From the line with "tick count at" through the line with "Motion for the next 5", repeat the entries verbatim, both end lines included, and add nothing.

== DATA FOR THIS EXERCISE ==

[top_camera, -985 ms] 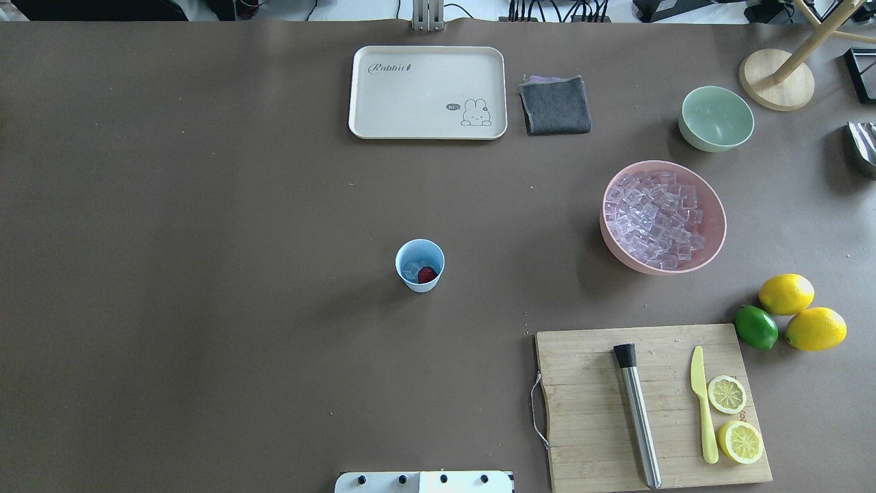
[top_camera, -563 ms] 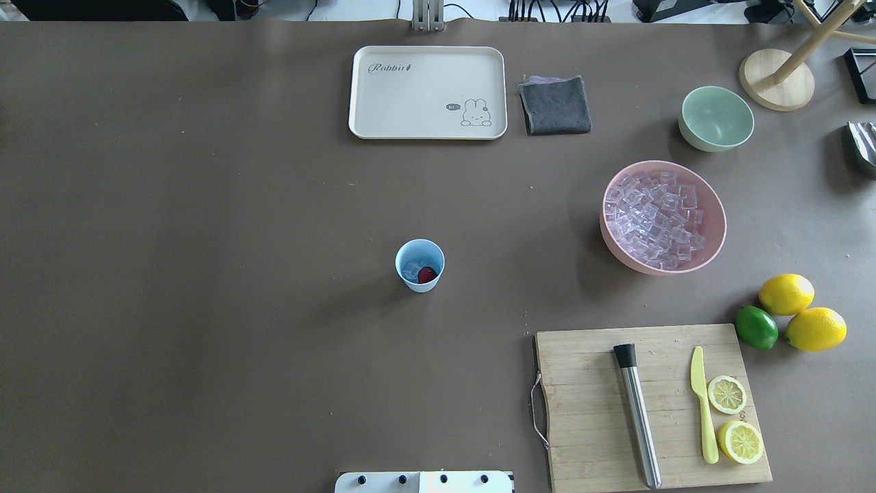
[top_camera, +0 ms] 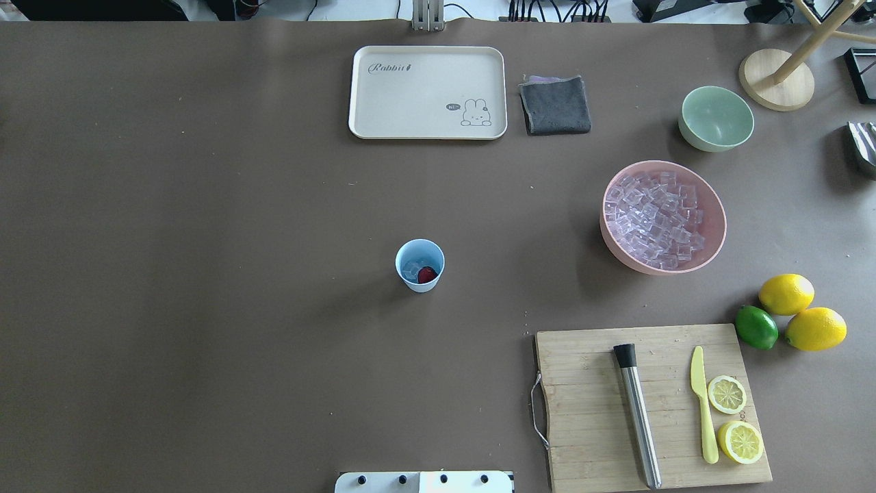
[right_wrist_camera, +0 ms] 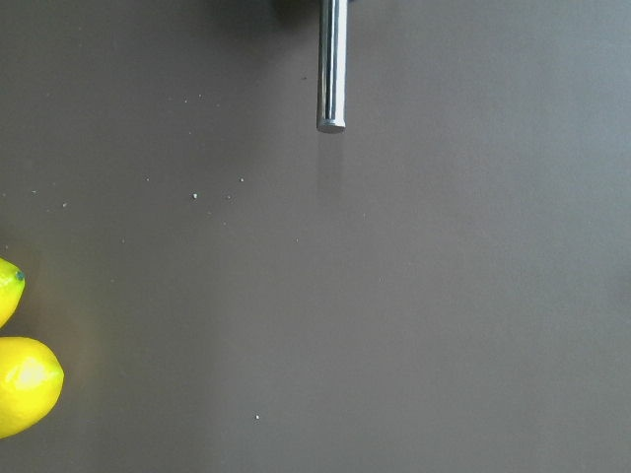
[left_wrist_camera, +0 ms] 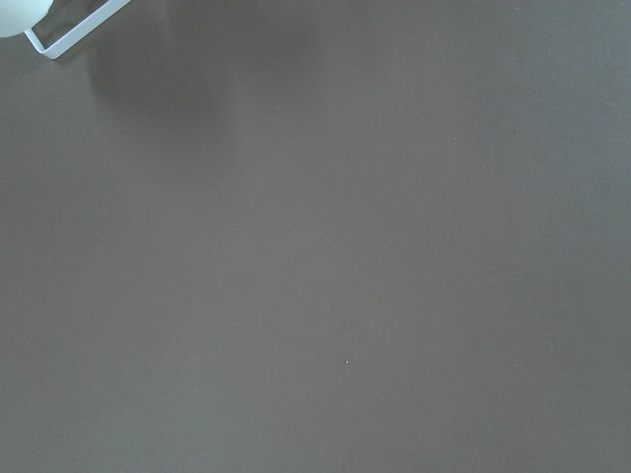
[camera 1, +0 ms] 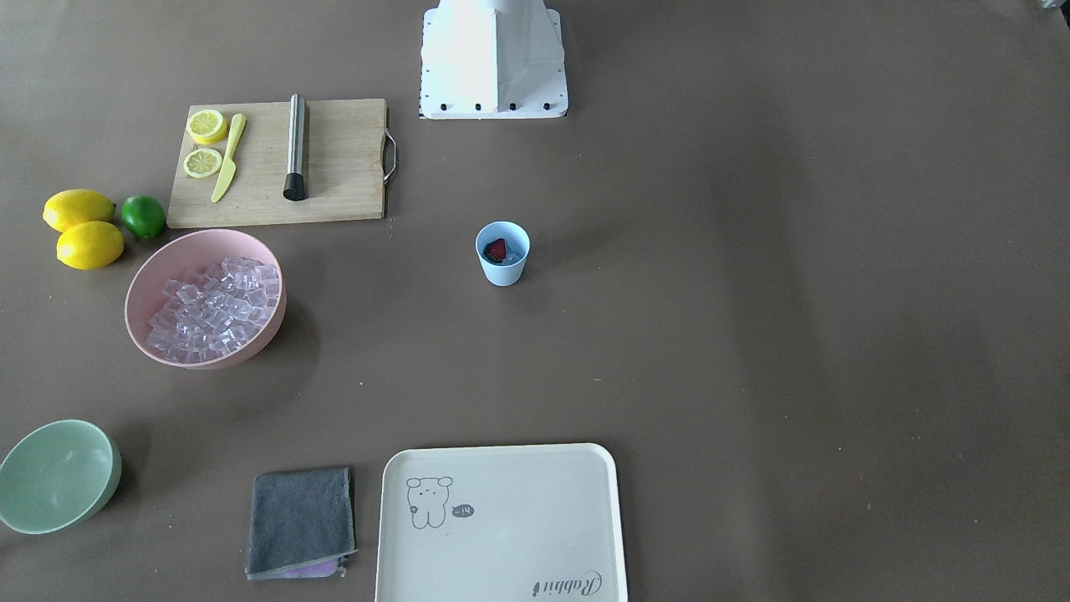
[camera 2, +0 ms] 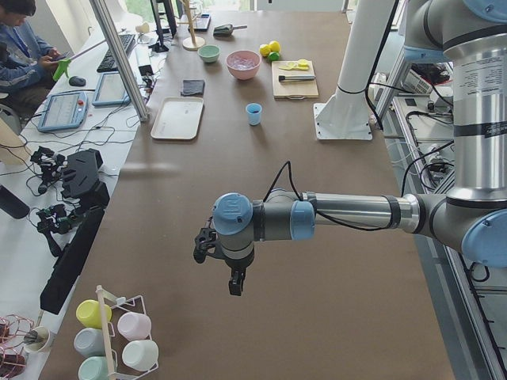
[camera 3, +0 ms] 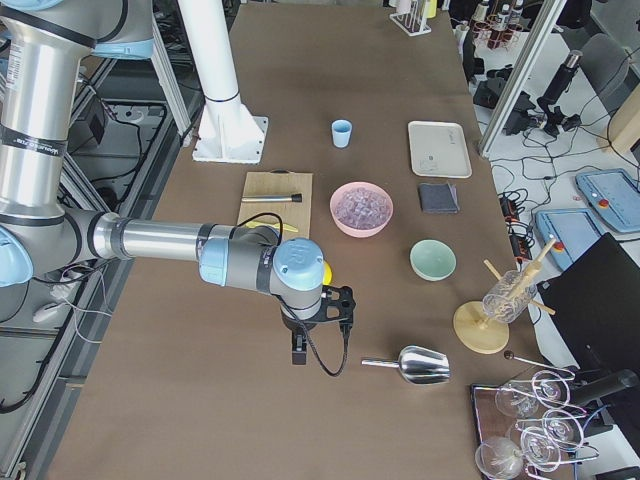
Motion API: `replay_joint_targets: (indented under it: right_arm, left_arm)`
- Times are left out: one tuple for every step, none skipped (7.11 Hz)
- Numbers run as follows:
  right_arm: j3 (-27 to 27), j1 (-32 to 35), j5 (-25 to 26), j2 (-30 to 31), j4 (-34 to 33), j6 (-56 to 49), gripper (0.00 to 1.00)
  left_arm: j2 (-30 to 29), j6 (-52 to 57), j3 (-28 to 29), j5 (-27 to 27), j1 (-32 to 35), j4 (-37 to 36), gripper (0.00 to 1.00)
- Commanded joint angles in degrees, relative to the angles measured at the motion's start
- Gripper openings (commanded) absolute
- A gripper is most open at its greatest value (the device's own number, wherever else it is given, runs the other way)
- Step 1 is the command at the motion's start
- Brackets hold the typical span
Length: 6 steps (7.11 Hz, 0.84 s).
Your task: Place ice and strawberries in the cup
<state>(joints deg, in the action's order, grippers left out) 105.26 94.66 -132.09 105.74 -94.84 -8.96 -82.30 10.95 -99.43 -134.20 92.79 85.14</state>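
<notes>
The light blue cup (top_camera: pixel 419 266) stands upright mid-table, also in the front view (camera 1: pixel 503 252). Inside it lie a dark red strawberry (top_camera: pixel 427 274) and a few clear ice cubes (top_camera: pixel 411 269). More ice (top_camera: pixel 653 219) fills the pink bowl (top_camera: pixel 714 218). My left gripper (camera 2: pixel 235 283) hangs over bare table far from the cup, seen only in the exterior left view; I cannot tell whether it is open or shut. My right gripper (camera 3: pixel 297 352) hangs near the lemons, seen only in the exterior right view; I cannot tell its state either.
A cutting board (top_camera: pixel 588 411) holds a steel muddler (top_camera: pixel 638 418), a yellow knife and lemon halves. Two lemons and a lime (top_camera: pixel 756 327) lie beside it. A pale green bowl (top_camera: pixel 716 118), grey cloth (top_camera: pixel 555 105) and cream tray (top_camera: pixel 428 92) sit at the back. A metal scoop (camera 3: pixel 420 365) lies near my right gripper.
</notes>
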Motion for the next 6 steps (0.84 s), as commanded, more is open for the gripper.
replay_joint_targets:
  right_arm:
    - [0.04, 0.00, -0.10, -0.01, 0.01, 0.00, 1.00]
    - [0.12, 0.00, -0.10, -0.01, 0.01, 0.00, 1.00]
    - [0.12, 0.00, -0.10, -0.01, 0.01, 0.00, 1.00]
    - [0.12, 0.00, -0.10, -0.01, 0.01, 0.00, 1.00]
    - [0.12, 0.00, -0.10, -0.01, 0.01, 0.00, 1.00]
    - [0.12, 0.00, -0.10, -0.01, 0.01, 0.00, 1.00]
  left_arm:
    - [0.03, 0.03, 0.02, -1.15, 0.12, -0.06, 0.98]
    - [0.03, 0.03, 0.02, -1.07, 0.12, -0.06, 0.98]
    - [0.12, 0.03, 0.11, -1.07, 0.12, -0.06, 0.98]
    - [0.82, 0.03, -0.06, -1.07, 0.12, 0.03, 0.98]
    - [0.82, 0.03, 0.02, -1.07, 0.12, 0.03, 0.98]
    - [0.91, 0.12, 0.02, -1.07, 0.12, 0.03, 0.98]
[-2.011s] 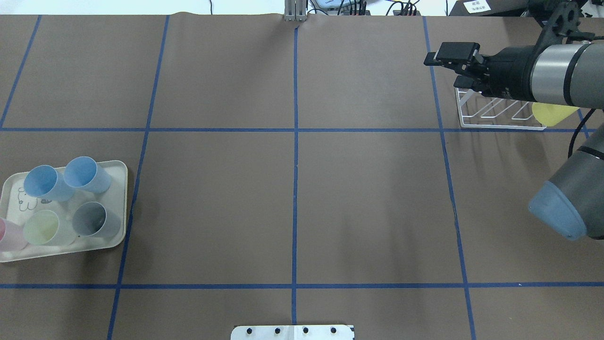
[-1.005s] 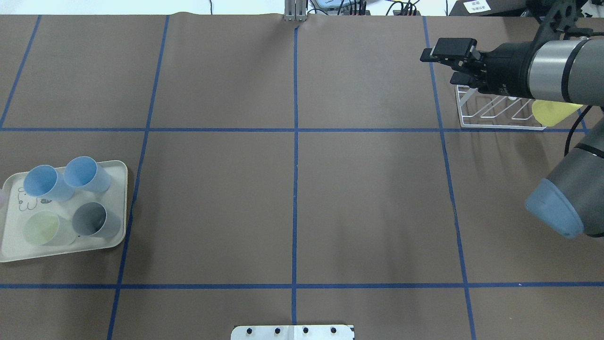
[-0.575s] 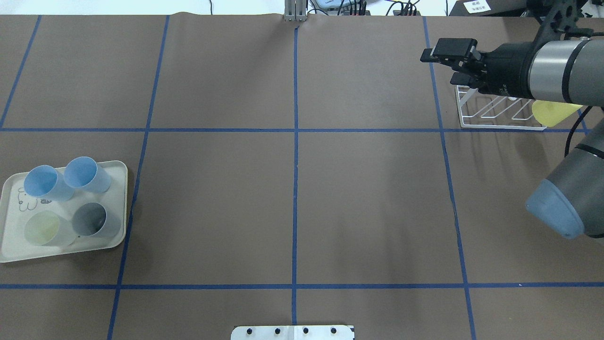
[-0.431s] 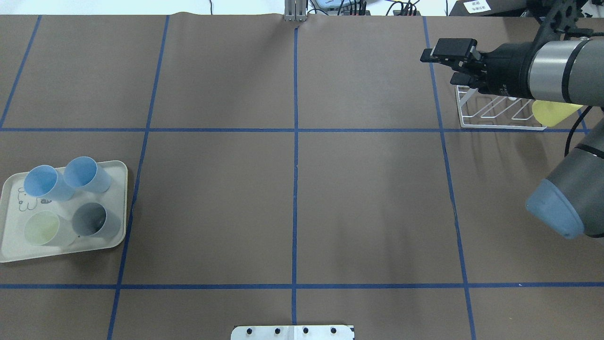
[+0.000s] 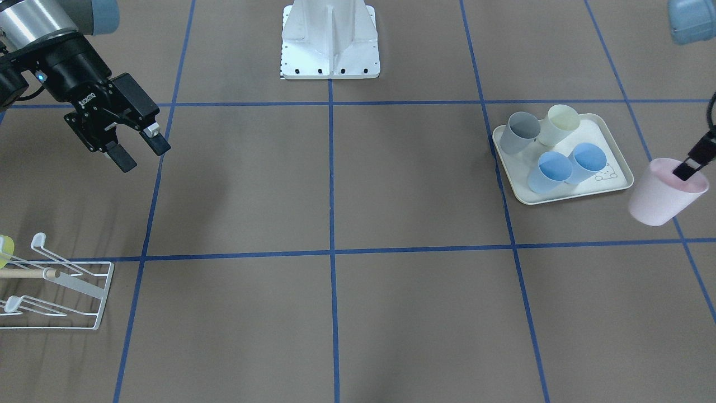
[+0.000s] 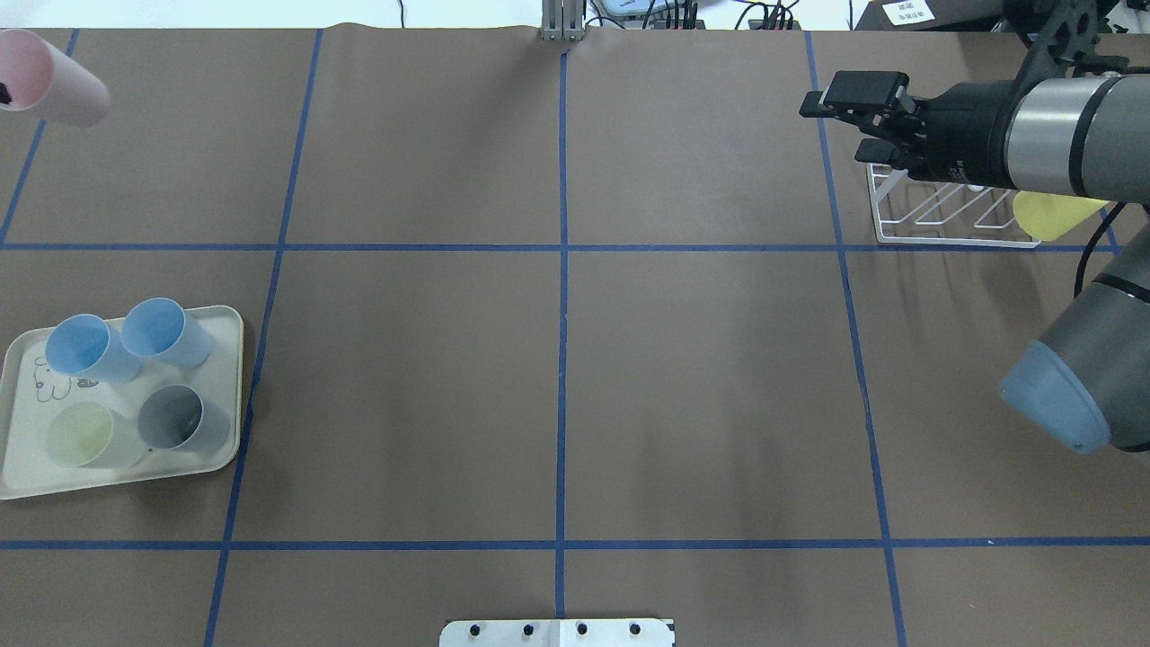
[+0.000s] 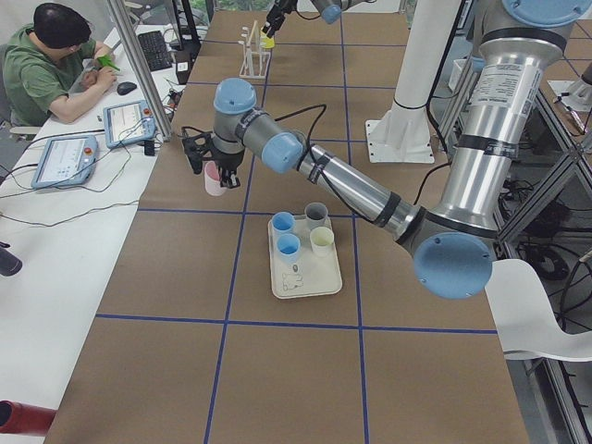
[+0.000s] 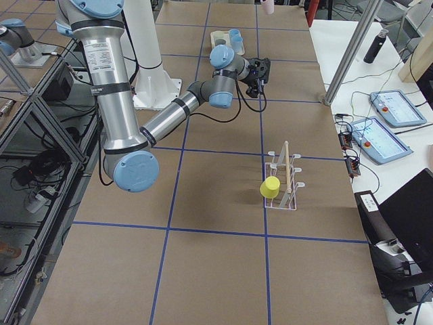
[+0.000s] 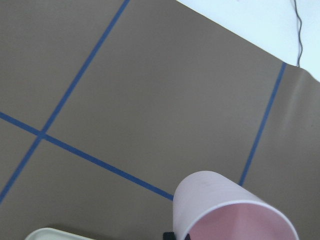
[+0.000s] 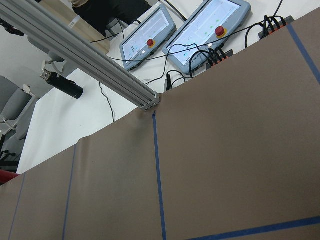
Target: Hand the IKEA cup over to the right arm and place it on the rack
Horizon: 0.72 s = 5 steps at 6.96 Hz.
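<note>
At the near left of the table (image 6: 404, 395), around 8 o'clock from the robot's base, we see a cream tray (image 6: 126, 478) carrying four upright cups: two blue cups (image 6: 85, 349) side by side on its far half, and a grey cup (image 6: 180, 418) and a pale green cup (image 6: 85, 434) on its near half. The blue pair touch each other, and the grey one stands just beside the green one. Farther out, at about 10 o'clock, the left hand (image 5: 685, 169) grasps the pink IKEA cup (image 6: 49, 79) by its wall, with one finger (image 5: 695, 155) dipping inside the rim; we cannot make out the other finger. The cup hangs tilted and clear of the table, beyond the tray and apart from it, and its mouth shows large at the bottom of the left wrist view. Over at 1 o'clock the right hand (image 6: 831, 126) hovers above the table with its jaws spread and nothing between them, pointing toward the table's middle. Just past it, near 2 o'clock, the white wire rack (image 6: 934, 211) stands on the table, and a yellow cup (image 6: 1047, 216) sits on one of its prongs at the end away from the hand. The right arm partly covers the rack from above. Beyond the table's far edge, a seated person (image 7: 46, 65) leans over a white desk.
</note>
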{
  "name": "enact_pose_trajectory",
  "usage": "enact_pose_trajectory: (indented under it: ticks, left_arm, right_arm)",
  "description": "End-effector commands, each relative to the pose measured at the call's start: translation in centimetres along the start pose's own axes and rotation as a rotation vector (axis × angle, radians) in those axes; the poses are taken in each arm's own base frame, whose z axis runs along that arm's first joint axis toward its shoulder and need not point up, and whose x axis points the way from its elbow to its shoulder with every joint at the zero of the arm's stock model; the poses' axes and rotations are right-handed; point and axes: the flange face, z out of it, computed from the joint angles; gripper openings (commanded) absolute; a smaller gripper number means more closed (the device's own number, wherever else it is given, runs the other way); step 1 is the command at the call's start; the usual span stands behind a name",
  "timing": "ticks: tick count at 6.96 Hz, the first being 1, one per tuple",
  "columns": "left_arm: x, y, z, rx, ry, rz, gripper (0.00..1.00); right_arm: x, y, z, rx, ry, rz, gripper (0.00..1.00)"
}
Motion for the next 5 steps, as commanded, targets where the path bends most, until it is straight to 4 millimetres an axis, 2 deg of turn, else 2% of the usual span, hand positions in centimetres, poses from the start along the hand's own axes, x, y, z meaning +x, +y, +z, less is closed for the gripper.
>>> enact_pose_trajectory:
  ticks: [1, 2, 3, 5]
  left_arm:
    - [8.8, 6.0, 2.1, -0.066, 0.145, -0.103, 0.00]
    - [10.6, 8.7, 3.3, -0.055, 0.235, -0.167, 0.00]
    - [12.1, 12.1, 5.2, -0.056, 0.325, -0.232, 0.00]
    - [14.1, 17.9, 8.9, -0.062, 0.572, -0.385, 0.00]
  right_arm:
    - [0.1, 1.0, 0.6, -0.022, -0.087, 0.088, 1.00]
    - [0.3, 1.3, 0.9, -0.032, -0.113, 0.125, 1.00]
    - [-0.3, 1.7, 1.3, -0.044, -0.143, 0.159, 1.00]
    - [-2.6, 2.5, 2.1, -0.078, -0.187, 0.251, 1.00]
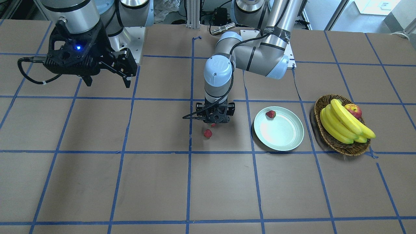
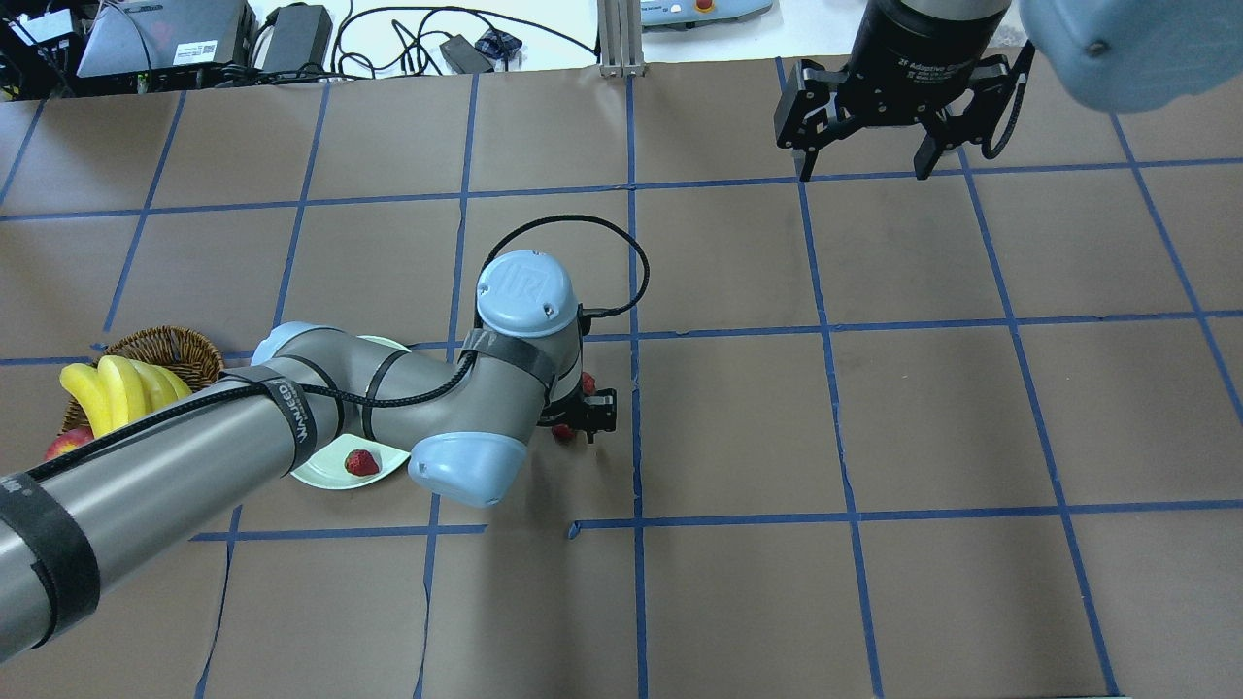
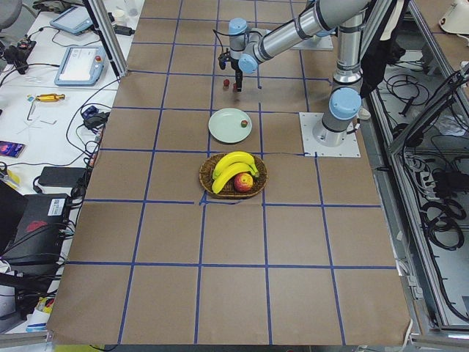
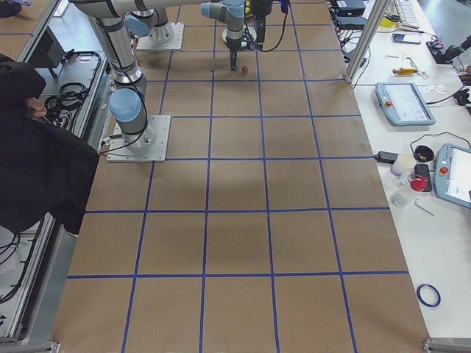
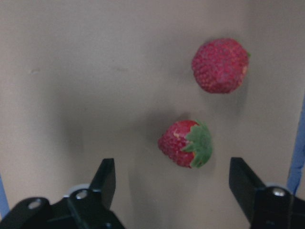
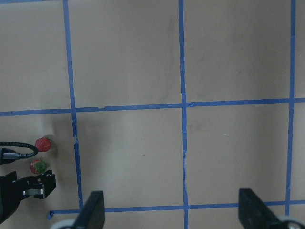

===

» **PROBLEM SOLUTION**
  "timing": "ticks: tick count at 6.96 Hz, the first being 1, one per tuple",
  "columns": "left_arm: x, y, z, rx, ry, rz, gripper (0.00..1.00); right_arm: x, y, z, rx, ry, rz, gripper (0.00..1.00)"
}
Motion for the next 5 steps, as commanded, targets where the path bends most, until it is straight to 4 millimetres an axis, 2 deg of turn, else 2% of the usual span, hand positions in centimetres, poses from the start along the hand's own axes, x, y, z meaning +x, +y, +z, less is closed for the gripper.

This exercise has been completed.